▶ What is needed
The response must match the data below exactly, line for line.

● ● ●

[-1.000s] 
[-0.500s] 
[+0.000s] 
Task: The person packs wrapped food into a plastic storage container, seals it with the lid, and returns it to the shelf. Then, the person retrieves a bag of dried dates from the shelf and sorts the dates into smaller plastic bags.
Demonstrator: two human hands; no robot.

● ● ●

▶ Answer section
[-1.000s] 
[-0.500s] 
[+0.000s] 
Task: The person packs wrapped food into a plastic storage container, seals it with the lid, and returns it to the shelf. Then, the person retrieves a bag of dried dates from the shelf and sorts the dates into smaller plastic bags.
Demonstrator: two human hands; no robot.

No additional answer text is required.